Is aid depressing?

Aid is the most depressing topic in economics.  I don’t know how William Easterly and Jeffrey Sachs stand it.

That is Meg McArdle reacting (in part) to my pointer to evidence that NGOs might be killing entrepreneurship in Africa.

I have good news for Meg (sort of). Aid is only depressing if you start off with the wrong expectations.

Aid is not a mythical goddess, walking through a barren field, greenery spouting in her wake. None of us, including McArdle, really believe such a thing, but we do approach charity as though rapid transformation is possible.

It’s uplifting (well… less depressing) to remember a few things.

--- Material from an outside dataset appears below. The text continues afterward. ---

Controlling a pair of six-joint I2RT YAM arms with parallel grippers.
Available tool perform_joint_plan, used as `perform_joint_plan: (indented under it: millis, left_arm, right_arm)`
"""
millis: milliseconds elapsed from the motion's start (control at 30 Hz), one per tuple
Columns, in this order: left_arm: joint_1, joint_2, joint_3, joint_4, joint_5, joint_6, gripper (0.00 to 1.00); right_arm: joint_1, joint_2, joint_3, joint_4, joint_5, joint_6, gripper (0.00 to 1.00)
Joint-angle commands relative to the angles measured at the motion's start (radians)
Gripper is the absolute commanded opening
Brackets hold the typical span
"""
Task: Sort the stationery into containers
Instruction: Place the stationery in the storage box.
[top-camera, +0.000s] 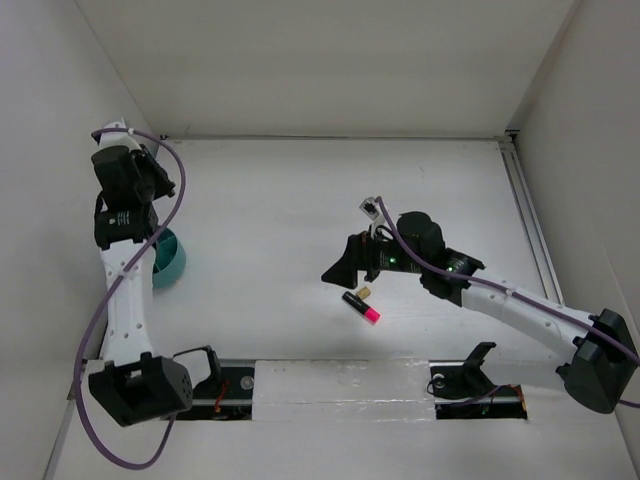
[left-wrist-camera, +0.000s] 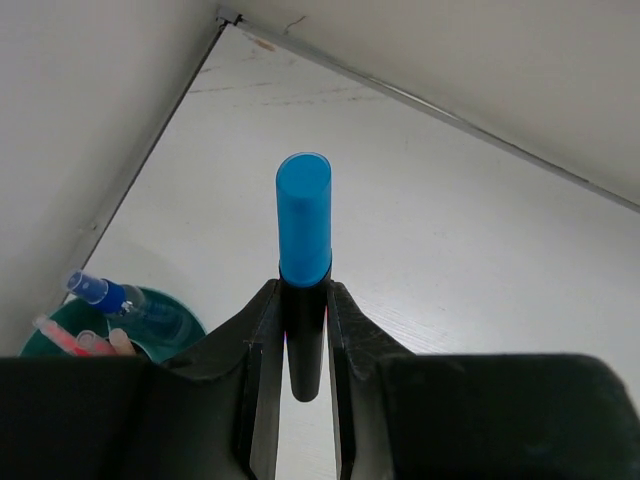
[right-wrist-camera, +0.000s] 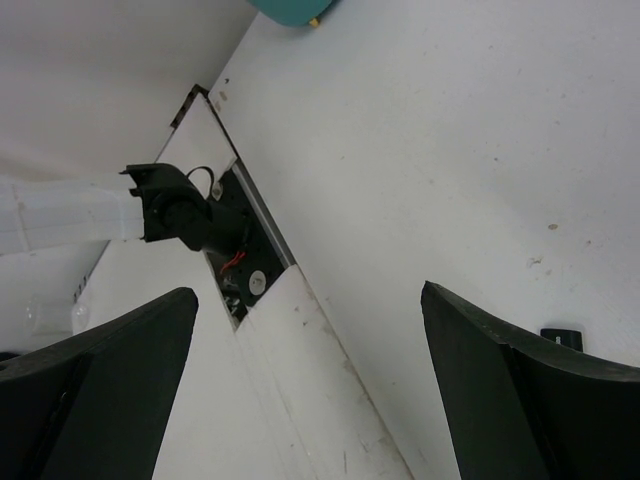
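My left gripper (top-camera: 140, 172) is raised by the left wall, above and behind the round teal organizer (top-camera: 168, 258). In the left wrist view the gripper (left-wrist-camera: 304, 300) is shut on a black marker with a blue cap (left-wrist-camera: 304, 225). The organizer (left-wrist-camera: 172, 322) at lower left holds a clear blue-capped pen (left-wrist-camera: 100, 293) and a thin pink pen (left-wrist-camera: 55, 336). My right gripper (top-camera: 340, 268) is open and empty, just above a black marker with a pink end (top-camera: 362, 307) and a tan bit (top-camera: 365, 293) on the table. Its jaws (right-wrist-camera: 310, 300) stand wide apart.
White walls close in the table on the left, back and right. A metal rail (top-camera: 528, 220) runs along the right side. The arm bases (top-camera: 140, 385) sit at the near edge. The right wrist view shows the left arm's base (right-wrist-camera: 180, 212) and the organizer's edge (right-wrist-camera: 295, 10).
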Motion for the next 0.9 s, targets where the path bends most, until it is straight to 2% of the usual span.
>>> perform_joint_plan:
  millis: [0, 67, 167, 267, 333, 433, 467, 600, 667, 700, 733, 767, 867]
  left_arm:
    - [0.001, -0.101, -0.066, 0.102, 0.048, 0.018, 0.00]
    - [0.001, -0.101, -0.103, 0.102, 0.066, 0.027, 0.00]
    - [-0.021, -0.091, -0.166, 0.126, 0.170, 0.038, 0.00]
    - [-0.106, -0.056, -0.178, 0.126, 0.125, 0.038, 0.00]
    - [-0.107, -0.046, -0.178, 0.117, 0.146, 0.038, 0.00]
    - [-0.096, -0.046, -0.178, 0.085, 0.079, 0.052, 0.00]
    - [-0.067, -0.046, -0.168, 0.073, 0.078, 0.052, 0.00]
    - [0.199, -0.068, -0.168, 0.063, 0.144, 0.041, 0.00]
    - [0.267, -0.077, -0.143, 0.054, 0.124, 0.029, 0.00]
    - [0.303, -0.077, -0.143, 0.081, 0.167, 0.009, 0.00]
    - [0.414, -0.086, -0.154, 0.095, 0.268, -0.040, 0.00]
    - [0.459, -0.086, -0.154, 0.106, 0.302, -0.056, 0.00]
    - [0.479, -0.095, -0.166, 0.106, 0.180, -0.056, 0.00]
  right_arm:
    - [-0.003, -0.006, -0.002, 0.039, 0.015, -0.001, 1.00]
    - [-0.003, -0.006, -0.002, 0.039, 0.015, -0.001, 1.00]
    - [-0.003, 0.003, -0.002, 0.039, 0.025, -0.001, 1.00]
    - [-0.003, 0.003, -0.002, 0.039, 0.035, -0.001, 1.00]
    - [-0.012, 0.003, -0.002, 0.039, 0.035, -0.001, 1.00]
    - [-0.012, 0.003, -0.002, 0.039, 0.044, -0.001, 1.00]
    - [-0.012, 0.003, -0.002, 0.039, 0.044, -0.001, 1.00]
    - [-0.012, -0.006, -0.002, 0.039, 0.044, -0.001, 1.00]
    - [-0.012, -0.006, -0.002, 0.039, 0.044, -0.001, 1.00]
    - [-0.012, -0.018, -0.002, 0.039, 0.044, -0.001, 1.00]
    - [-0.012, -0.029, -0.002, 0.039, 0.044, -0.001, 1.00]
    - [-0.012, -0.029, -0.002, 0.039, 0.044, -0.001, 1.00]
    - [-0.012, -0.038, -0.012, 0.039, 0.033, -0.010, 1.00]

1. This takes time. Once upon a time England was the one developed country and a respectable thinker could write a book wondering when the backward nations of France and Italy would ever catch up. The decades that separated growth in Britain and the European continent are mostly forgotten now. But it helps to remember that the accumulation of capital, the diffusion of technologies, and innovation and adaptation in social organization can take generations.

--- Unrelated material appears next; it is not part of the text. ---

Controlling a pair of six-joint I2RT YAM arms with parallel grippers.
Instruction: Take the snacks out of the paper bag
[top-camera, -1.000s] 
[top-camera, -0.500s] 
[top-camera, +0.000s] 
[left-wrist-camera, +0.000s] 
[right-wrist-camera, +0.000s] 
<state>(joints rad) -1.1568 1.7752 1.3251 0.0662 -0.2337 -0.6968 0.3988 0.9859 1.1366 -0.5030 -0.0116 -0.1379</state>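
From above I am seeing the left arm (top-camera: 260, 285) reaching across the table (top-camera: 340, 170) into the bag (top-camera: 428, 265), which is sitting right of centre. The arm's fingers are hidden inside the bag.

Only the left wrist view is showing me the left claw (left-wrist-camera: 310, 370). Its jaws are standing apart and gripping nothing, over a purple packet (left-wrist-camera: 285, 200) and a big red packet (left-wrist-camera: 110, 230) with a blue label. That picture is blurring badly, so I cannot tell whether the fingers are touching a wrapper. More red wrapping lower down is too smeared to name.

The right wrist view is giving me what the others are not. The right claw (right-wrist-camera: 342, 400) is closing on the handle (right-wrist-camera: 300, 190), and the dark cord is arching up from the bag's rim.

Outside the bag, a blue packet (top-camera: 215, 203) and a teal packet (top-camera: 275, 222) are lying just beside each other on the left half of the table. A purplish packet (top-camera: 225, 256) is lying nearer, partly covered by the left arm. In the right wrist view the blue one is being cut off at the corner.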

2. Aid can only speed this diffusion or accumulation a little. Ultimately it’s up to the Africans or South Americans or Central Asians. If you’re not from there, the best you can do is help those willing (or unable) to help themselves.

3. When you throw gobs of money and people at an economy, there are going to be side effects. Some of them will be bad. Some will surprise you. The main difference between prescription drugs and aid is that, when we give countries aid, no one makes us give them a four minute speech telling them that aid may cause rashes, stomach pain, and erectile dysfunction.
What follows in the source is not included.